■ **Task statement**: Exact copy, no pictures: return all the data below as written.

■ **Recorded information**:
=-=-=-=-=

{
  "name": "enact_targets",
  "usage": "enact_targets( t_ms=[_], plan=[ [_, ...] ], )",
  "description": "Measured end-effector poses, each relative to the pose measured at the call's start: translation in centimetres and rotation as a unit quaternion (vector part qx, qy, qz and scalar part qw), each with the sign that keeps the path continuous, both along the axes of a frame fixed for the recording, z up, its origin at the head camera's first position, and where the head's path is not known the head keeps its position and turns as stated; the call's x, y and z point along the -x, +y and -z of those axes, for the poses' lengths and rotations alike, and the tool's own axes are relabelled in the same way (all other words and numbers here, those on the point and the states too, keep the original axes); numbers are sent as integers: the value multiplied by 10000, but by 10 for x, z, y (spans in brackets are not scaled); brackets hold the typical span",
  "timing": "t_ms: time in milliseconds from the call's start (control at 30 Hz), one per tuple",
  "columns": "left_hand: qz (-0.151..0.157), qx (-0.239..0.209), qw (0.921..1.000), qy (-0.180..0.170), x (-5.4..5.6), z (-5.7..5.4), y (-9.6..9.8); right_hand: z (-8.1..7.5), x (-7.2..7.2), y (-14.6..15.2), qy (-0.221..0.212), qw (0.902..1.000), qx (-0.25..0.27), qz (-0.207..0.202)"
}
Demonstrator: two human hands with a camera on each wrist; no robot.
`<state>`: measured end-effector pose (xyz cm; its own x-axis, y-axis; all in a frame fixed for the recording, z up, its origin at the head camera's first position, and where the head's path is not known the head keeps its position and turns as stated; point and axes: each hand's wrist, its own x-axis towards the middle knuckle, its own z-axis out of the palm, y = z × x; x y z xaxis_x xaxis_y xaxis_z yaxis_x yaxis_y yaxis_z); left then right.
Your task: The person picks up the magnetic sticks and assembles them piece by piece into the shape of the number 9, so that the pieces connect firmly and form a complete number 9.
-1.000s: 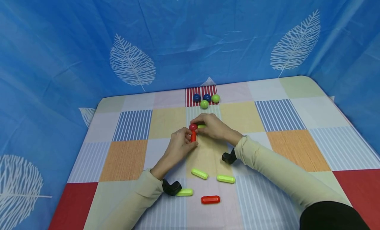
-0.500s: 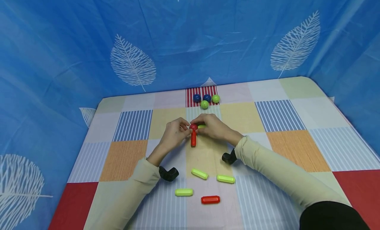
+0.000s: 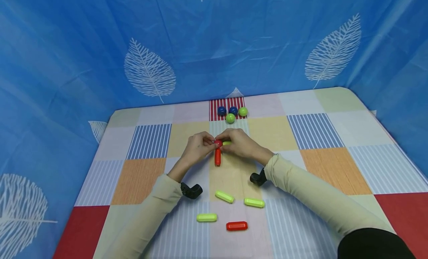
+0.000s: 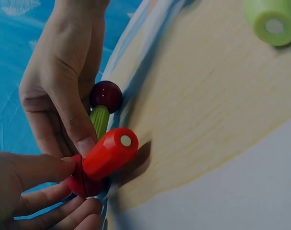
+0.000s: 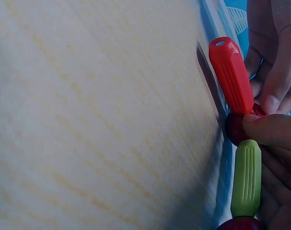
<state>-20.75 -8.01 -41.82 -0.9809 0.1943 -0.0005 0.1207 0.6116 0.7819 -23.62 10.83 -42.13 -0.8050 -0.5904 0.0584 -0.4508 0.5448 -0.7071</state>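
Observation:
A red ball [image 3: 218,143] joins a red stick [image 3: 217,157] and a green stick [image 5: 246,178]. The red stick points toward the body, its pale end disc [image 4: 126,140] showing in the left wrist view. Past the green stick's other end is a second dark red ball [image 4: 106,96]. My left hand [image 3: 198,148] pinches the joining ball from the left between thumb and fingers. From the right, my right hand [image 3: 241,143] grips the same ball, its thumb tip [image 5: 253,123] against it beside the green stick. The right hand partly hides the green stick in the head view.
Nearer the body lie several green sticks, among them one at left [image 3: 206,217] and one at right [image 3: 254,203], plus a red stick [image 3: 237,226]. Beyond the hands rest blue balls [image 3: 221,110] and green balls [image 3: 230,118]. A blue curtain [image 3: 234,47] hangs behind the table.
My left hand has left the red stick's length and moved up to the joining ball, uncovering the stick and a green stick on the table. My right hand stays nearly still.

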Motion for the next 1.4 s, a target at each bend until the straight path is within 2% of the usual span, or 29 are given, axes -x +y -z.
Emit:
enact_targets(
  t_ms=[433,800,1133,1267,1333,1400],
  plan=[
    [-51,-85,9997,-219,0,2,4,-2,-2,6,-122,9998,-34,145],
    [-55,-26,9995,-321,-1,-3,3,-7,-7,49,-236,9961,159,830],
    [88,-36,9992,-384,2,-3,3,-2,-12,66,-279,9942,447,933],
    [569,95,9968,-550,11,-11,-6,-2,-12,66,-339,9938,480,941],
    [799,110,9953,-539,20,-20,-11,-2,-12,65,-399,9933,491,970],
    [851,10,9956,-379,33,-27,-14,0,-12,65,-407,9930,497,995]
  ],
)
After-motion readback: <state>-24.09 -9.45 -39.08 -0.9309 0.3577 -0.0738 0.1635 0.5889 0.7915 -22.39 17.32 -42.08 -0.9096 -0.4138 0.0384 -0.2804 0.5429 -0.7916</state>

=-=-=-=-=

■ **Exercise response**:
{
  "name": "enact_targets",
  "usage": "enact_targets( t_ms=[_], plan=[ [_, ...] ], )",
  "description": "Measured end-effector poses, each relative to the pose measured at the call's start: translation in centimetres and rotation as a unit quaternion (vector part qx, qy, qz and scalar part qw), each with the sign that keeps the path continuous, both along the axes of a frame fixed for the recording, z up, its origin at the head camera's first position, and where the head's path is not known the head keeps its position and turns as stated; the call's x, y and z point along the -x, +y and -z of those axes, for the poses' lengths and rotations alike, and the tool's own axes are relabelled in the same way (all other words and numbers here, those on the point and the states too, keep the original axes); numbers are sent as integers: the value multiplied by 10000, but by 10 for x, z, y (spans in brackets are not scaled); brackets hold the typical span",
  "timing": "t_ms: time in milliseconds from the call's start (control at 30 Hz), one per tuple",
  "columns": "left_hand: qz (-0.151..0.157), qx (-0.239..0.209), qw (0.921..1.000), qy (-0.180..0.170), x (-5.4..5.6), z (-5.7..5.4), y (-9.6..9.8); right_hand: z (-8.1..7.5), x (-7.2..7.2), y (-14.6..15.2), qy (-0.221..0.212), qw (0.902..1.000), qx (-0.25..0.27), qz (-0.207..0.202)"
}
Demonstrator: two human hands with a camera on each wrist; no robot.
`<state>`: measured end-effector pose (xyz cm; its own x-axis, y-axis; all in a frame fixed for the recording, z up, its origin at the head camera's first position, and where the head's path is not known the head keeps its position and turns as stated; point and axes: each hand's wrist, its own x-axis towards the middle knuckle, its own z-axis out of the palm, y = z × x; x y z xaxis_x xaxis_y xaxis_z yaxis_x yaxis_y yaxis_z); left then right.
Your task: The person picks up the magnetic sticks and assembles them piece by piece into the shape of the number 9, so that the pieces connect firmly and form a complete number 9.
-1.000s: 
-0.500s: 
+0.000s: 
+0.000s: 
+0.000s: 
<state>-20.75 -8.01 -41.82 -0.9809 0.1943 -0.0005 0.1207 0.6116 0.7819 -23.62 10.83 -42.13 -0.8050 -0.5904 0.0584 -0.4508 0.5448 -0.7071</state>
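Observation:
A red ball [image 3: 218,143] joins a red stick [image 3: 217,157] and a green stick [image 5: 246,178]. The red stick points toward the body, its pale end disc [image 4: 126,140] showing in the left wrist view. Past the green stick's other end is a second dark red ball [image 4: 106,96]. My left hand [image 3: 198,148] pinches the joining ball from the left between thumb and fingers. From the right, my right hand [image 3: 241,143] grips the same ball, its thumb tip [image 5: 253,123] against it beside the green stick. The right hand partly hides the green stick in the head view.
Nearer the body lie several green sticks, among them one at left [image 3: 206,217] and one at right [image 3: 254,203], plus a red stick [image 3: 237,226]. Beyond the hands rest blue balls [image 3: 221,110] and green balls [image 3: 230,118]. A blue curtain [image 3: 234,47] hangs behind the table.
My left hand has left the red stick's length and moved up to the joining ball, uncovering the stick and a green stick on the table. My right hand stays nearly still.
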
Motion for the next 1.4 s, a target at each bend until the straight path is within 2% of the usual span, or 29 are given, axes -x +y -z.
Emit:
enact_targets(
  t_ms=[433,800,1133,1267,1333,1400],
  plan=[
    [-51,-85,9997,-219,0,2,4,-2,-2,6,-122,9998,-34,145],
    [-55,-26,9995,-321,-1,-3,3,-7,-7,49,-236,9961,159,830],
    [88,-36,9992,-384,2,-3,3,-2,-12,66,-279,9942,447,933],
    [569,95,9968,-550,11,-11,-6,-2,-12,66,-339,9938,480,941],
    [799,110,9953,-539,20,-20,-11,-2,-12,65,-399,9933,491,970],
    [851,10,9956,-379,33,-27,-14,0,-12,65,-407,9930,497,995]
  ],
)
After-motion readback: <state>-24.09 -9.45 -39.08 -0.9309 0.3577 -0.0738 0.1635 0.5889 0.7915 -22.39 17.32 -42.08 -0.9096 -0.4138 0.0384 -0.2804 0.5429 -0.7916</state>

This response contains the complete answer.